(Work to complete): Reprint the entire listing exactly.

(Data segment):

- Opening Delimiter -

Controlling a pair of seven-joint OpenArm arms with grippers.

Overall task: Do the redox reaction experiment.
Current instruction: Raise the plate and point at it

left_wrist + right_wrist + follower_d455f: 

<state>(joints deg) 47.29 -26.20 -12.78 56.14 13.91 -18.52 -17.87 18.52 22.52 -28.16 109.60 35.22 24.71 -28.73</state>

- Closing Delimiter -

(Written response):
Controlling a pair of seven-joint OpenArm arms with grippers.

Overall task: Do the redox reaction experiment.
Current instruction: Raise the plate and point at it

left_wrist + right_wrist + follower_d455f: 

<state>(joints deg) 47.29 -26.20 -12.78 56.14 13.91 -18.52 -17.87 18.52 22.52 -28.16 109.60 35.22 24.71 -28.73</state>

No more output is required for the exercise.